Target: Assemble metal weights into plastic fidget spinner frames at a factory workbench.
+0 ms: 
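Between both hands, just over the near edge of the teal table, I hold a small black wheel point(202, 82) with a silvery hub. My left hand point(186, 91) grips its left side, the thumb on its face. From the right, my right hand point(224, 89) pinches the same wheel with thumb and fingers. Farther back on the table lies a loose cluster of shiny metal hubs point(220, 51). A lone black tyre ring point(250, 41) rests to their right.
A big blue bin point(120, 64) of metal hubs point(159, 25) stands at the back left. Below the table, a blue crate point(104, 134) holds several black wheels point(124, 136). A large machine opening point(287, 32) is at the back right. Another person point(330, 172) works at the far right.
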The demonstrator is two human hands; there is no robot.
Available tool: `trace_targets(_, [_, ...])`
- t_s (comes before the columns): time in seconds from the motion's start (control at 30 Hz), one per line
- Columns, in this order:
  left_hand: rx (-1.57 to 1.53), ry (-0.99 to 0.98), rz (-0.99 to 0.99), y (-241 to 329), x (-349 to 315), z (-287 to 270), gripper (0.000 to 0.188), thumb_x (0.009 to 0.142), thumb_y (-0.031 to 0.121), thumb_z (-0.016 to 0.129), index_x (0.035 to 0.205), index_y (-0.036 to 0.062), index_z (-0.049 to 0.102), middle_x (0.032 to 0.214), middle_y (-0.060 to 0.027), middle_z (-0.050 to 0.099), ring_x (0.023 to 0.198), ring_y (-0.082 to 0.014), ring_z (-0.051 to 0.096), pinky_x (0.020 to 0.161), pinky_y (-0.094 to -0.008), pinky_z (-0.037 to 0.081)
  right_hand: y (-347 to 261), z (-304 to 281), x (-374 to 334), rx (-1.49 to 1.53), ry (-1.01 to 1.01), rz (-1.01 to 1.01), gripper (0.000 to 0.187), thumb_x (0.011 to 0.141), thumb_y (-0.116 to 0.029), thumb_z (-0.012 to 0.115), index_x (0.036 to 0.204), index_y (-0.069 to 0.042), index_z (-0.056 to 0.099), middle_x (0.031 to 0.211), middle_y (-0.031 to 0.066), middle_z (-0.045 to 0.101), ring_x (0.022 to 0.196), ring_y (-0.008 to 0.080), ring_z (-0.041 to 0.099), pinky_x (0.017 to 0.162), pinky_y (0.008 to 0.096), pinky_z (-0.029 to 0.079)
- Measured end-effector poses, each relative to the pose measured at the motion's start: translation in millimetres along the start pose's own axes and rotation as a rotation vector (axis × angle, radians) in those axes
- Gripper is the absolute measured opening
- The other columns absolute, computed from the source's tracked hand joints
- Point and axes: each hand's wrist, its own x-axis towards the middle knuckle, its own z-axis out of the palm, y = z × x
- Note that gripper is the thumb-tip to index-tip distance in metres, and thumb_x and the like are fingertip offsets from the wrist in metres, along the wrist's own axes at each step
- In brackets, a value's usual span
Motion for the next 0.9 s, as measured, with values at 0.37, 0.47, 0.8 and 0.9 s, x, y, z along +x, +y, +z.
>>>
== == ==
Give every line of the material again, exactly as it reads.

Target: Assemble metal weights into plastic fidget spinner frames at a factory workbench.
+0 ms: 
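Between both hands, just over the near edge of the teal table, I hold a small black wheel point(202, 82) with a silvery hub. My left hand point(186, 91) grips its left side, the thumb on its face. From the right, my right hand point(224, 89) pinches the same wheel with thumb and fingers. Farther back on the table lies a loose cluster of shiny metal hubs point(220, 51). A lone black tyre ring point(250, 41) rests to their right.
A big blue bin point(120, 64) of metal hubs point(159, 25) stands at the back left. Below the table, a blue crate point(104, 134) holds several black wheels point(124, 136). A large machine opening point(287, 32) is at the back right. Another person point(330, 172) works at the far right.
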The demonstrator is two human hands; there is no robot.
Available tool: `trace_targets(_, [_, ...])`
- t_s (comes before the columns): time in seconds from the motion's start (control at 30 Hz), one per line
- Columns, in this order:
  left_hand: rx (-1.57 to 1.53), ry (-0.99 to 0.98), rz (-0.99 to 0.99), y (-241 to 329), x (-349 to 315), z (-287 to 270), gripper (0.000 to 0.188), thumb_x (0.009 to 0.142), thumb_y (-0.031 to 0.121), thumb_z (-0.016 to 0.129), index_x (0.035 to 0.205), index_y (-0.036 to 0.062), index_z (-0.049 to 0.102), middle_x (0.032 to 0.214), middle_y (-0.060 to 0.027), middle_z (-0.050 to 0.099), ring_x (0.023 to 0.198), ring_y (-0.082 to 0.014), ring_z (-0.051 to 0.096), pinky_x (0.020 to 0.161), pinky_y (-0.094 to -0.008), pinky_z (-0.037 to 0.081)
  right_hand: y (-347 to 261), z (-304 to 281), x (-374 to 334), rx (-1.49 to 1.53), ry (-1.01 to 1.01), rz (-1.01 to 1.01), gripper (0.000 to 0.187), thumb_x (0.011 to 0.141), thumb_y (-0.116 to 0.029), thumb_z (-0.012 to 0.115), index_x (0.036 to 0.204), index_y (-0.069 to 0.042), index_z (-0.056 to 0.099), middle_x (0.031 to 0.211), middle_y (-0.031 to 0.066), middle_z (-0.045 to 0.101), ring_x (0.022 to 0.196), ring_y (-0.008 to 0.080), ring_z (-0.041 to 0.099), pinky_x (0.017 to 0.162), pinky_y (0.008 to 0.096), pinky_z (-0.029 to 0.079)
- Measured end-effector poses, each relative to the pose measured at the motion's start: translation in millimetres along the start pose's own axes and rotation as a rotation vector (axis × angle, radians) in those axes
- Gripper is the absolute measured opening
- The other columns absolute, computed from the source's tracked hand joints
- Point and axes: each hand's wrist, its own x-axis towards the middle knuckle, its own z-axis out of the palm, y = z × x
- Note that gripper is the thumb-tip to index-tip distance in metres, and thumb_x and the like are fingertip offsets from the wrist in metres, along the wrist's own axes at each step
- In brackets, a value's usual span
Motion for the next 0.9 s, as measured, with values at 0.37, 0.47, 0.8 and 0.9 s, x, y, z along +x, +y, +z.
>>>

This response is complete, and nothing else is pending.